Le sujet du calcul congé payé en arrêt maladie en Suisse revient très souvent dans les entreprises, chez les salariés, dans les services RH et lors d’un départ du personnel. Beaucoup de travailleurs pensent qu’un arrêt maladie suspend entièrement le droit aux vacances. D’autres pensent au contraire que les vacances continuent de s’accumuler intégralement en toutes circonstances. En pratique, le droit suisse adopte une approche plus nuancée. Le principe général est que les vacances servent au repos et à la récupération. Lorsque l’employé ne travaille pas pendant une période prolongée à cause d’une maladie, l’employeur peut, sous certaines conditions, réduire le droit annuel aux vacances.

La logique la plus connue repose sur l’article 329b du Code des obligations suisse. Pour une incapacité de travail sans faute du travailleur, comme la maladie, l’employeur ne peut pas réduire les vacances pendant un premier temps protégé. Ensuite, une réduction proportionnelle peut s’appliquer.

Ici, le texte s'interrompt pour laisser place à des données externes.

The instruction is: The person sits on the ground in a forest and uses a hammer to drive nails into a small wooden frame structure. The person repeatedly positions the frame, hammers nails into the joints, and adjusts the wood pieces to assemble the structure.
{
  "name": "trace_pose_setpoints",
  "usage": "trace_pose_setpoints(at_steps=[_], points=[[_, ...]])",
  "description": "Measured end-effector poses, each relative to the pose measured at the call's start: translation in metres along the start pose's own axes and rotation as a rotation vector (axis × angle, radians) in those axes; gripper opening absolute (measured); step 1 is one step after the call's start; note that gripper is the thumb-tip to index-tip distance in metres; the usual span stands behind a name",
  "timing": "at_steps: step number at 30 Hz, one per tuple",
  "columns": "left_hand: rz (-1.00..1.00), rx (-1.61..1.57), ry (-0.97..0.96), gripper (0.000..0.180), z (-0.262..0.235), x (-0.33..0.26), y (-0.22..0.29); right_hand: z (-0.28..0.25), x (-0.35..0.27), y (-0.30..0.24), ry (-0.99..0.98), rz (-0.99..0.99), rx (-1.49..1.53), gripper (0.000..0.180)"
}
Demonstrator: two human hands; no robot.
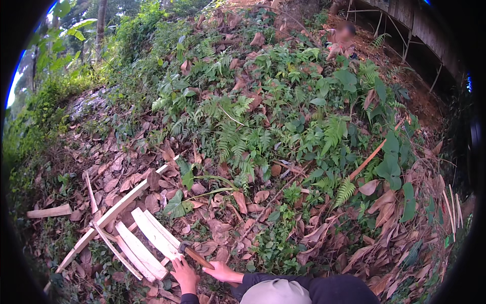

Dans la pratique résumée la plus courante, on retient une franchise d’un mois complet, puis une réduction de 1/12 du droit annuel aux vacances par mois complet supplémentaire d’empêchement. C’est exactement la logique utilisée dans le calculateur ci-dessus.

La règle suisse de base en une phrase

Si un salarié est absent pour maladie pendant une durée importante, l’employeur peut généralement réduire les vacances à partir du deuxième mois complet d’incapacité équivalente, à raison de 1/12 du droit annuel par mois complet supplémentaire.

  • 1er mois complet d’incapacité pour maladie: en principe pas de réduction.
  • Dès le mois complet suivant: réduction possible.
  • Montant de la réduction: 1/12 du droit annuel aux vacances par mois complet supplémentaire.
  • Base de calcul: le droit contractuel réel, sauf si le contrat prévoit mieux ou si une CCT déroge favorablement.

Exemple simple pour bien visualiser

Imaginons un salarié adulte travaillant 5 jours par semaine avec un droit annuel de 20 jours de vacances. S’il est en arrêt maladie à 100 % pendant 3 mois complets, la méthode standard donne:

  1. Droit annuel de départ: 20 jours.
  2. Franchise légale usuelle: 1 mois complet sans réduction.
  3. Mois réductibles: 3 – 1 = 2 mois.
  4. Réduction: 20 x 2 / 12 = 3,33 jours.
  5. Droit résiduel avant vacances déjà prises: 20 – 3,33 = 16,67 jours.

Si ce salarié a déjà utilisé 5 jours, son solde estimatif serait de 11,67 jours. Le calculateur vous donne ce type de résultat immédiatement.

Situation légale ou usuelle Base annuelle Équivalent sur 5 jours/semaine Équivalent sur 6 jours/semaine
Minimum légal dès 20 ans 4 semaines 20 jours 24 jours
Minimum légal avant 20 ans révolus 5 semaines 25 jours 30 jours
Réduction possible après maladie prolongée 1/12 du droit annuel 1,67 jour si base de 20 jours 2 jours si base de 24 jours
Réduction possible avec base améliorée 1/12 du droit annuel 2,08 jours si base de 25 jours 2,5 jours si base de 30 jours

Pourquoi parle-t-on de mois complets et non de simples jours?

En droit suisse, la réduction des vacances est traditionnellement pensée en mois complets d’empêchement de travailler. C’est une notion importante. Si une personne a plusieurs périodes courtes de maladie dans l’année, il faut examiner si elles constituent ou non des mois complets d’empêchement au sens de la pratique applicable. C’est pour cela que le calcul réel peut devenir technique.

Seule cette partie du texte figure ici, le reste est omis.